J'ai conscience d'être dans un pays où l'on a le droit de s'exprimer. J'utilise avec gourmandise cette liberté. J'ai également conscience que, dès lors que l'on prend la parole de manière publique, un certain nombre de personnes entendent bien vous empêcher de parler, ou limiter votre liberté d'expression. Je l'ai vécu à ma modeste échelle lors de l'Affaire Zythom quand quelqu'un a cherché à faire fermer ce blog. J'ai mal vécu les convocations devant la justice et devant ma compagnie d'experts judiciaires, réunie en session disciplinaire. 

Alors, quand des personnes m'informent avoir été fortement conseillées par leur président de compagnie d'experts judiciaires, de ne pas bloguer, même sous pseudonyme, et de ne pas évoquer leurs expertises judiciaires, je me dis que dans l'univers de l'expertise, beaucoup de monde a encore des progrès à faire. Je suis abonné à de nombreux blogs de médecins qui racontent leurs expériences, leurs anecdotes, leurs passions. Des magistrats, des avocats, des policiers font de même. Pourquoi pas les experts judiciaires ?

Ce blog n'est même pas un blog dédié à l'expertise judiciaire. C'est un blog personnel où je parle essentiellement des événements qui rythment ma petite vie. Rien d'encombrant, de palpitant, de choquant ou de révolutionnaire. Rien de gênant. Quand on n'aime pas, il suffit d'un clic pour aller voir ailleurs.

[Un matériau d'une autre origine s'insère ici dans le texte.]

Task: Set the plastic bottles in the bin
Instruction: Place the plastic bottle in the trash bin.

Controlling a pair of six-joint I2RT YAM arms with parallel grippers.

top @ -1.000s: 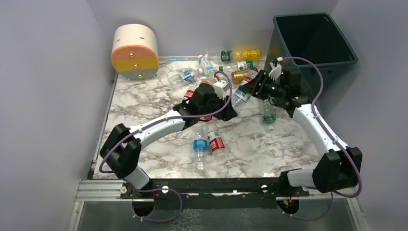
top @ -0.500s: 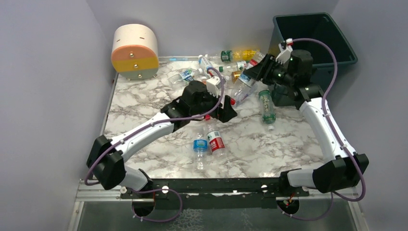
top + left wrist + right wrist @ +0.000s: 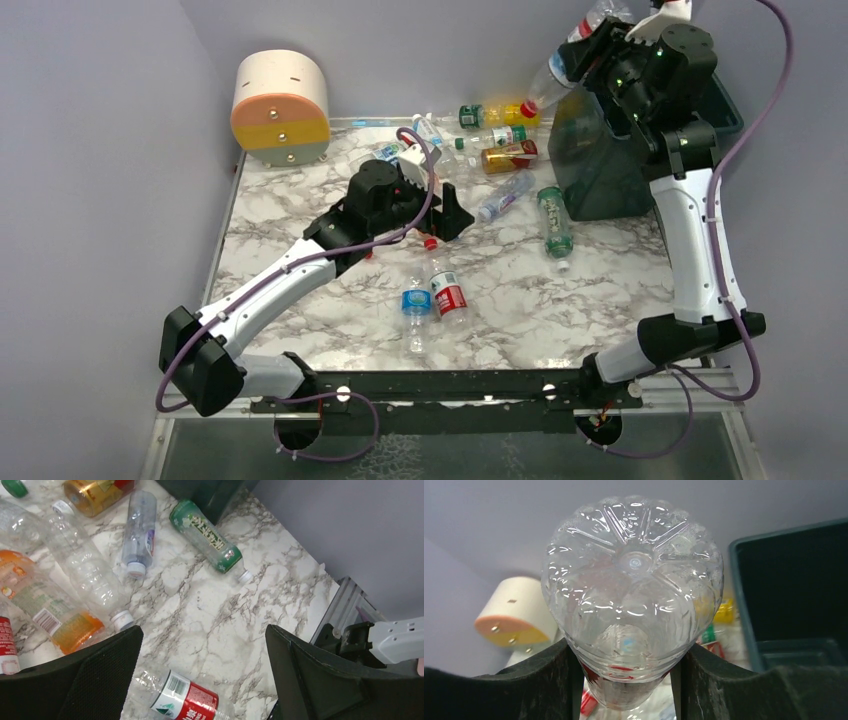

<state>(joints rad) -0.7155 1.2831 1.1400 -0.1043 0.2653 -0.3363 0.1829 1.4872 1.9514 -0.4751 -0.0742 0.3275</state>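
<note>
My right gripper (image 3: 600, 50) (image 3: 626, 672) is raised high by the left rim of the dark teal bin (image 3: 610, 185) (image 3: 794, 595). It is shut on a clear plastic bottle (image 3: 562, 68) (image 3: 631, 595) that slants with its red cap down and left. My left gripper (image 3: 440, 215) (image 3: 200, 675) hangs open low over the middle of the marble table. A red-labelled bottle (image 3: 185, 700) lies on the table under its fingers. Several more bottles lie about: a green one (image 3: 555, 225) (image 3: 205, 537), a clear one (image 3: 505, 197) (image 3: 139, 530), an amber one (image 3: 508, 157) and a yellow one (image 3: 510, 112).
A round cream, orange and yellow drum (image 3: 282, 108) (image 3: 514, 620) stands at the back left corner. Two bottles, blue-labelled (image 3: 417, 305) and red-labelled (image 3: 447, 295), lie nearer the front. An orange-labelled bottle (image 3: 45, 610) lies beside my left finger. Grey walls close in both sides.
My right arm has lifted its bottle from table height to high beside the bin's rim. My left gripper has opened and drawn back to the left.
</note>
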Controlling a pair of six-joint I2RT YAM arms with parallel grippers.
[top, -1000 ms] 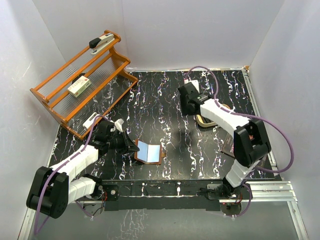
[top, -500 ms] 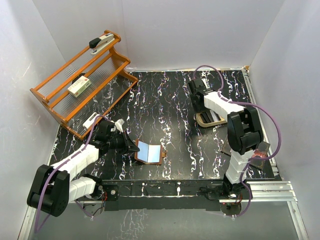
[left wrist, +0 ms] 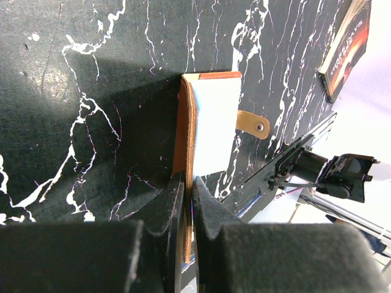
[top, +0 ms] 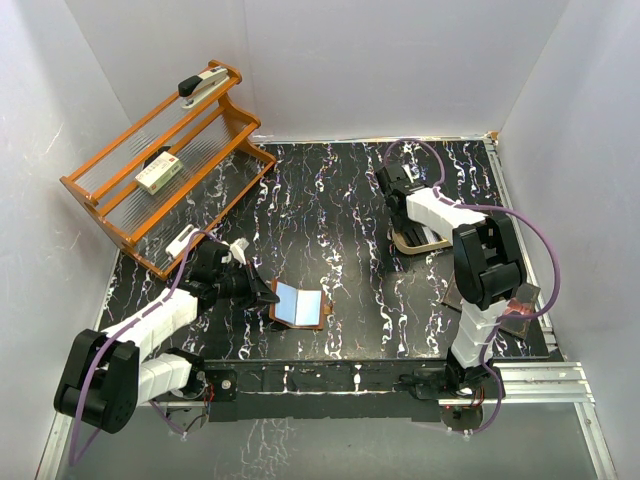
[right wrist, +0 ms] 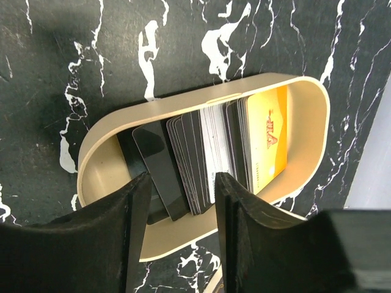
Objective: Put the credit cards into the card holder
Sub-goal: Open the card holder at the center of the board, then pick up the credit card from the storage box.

Je me doute bien que cela en agace quelques uns de voir mon petit blog apparaître avant leur site web dans certains résultats sur les moteurs de recherche. Mais je n'empêche personne de publier des billets, de faire des retours d'expérience, de partager des rapports d'étonnement. Il faut encourager les gens à utiliser cette liberté d'expression, dans le respect des lois qui l'encadrent.

La liberté d'expression s'use quand on ne s'en sert pas.

Et pour celles et ceux qui hésitent à se lancer, je rappelle, comme je l'indiquais il y a un mois, dans le billet intitulé "Il n'existe rien de constant", qu'il vous suffit de me raconter, avec vos mots, votre anecdote en rapport avec une expertise judiciaire informatique et de me l'envoyer via ma page contact. Je rédigerai à ma façon votre histoire, en la modifiant et en l'adaptant à mes mots et mon style. Les billets en question commenceront par "L'histoire c'est X, l'écriture c'est moi". 

Je reprends ainsi l'idée de Baptiste Beaulieu, blogueur talentueux, et je vais essayer d'en être à la hauteur. On verra bien.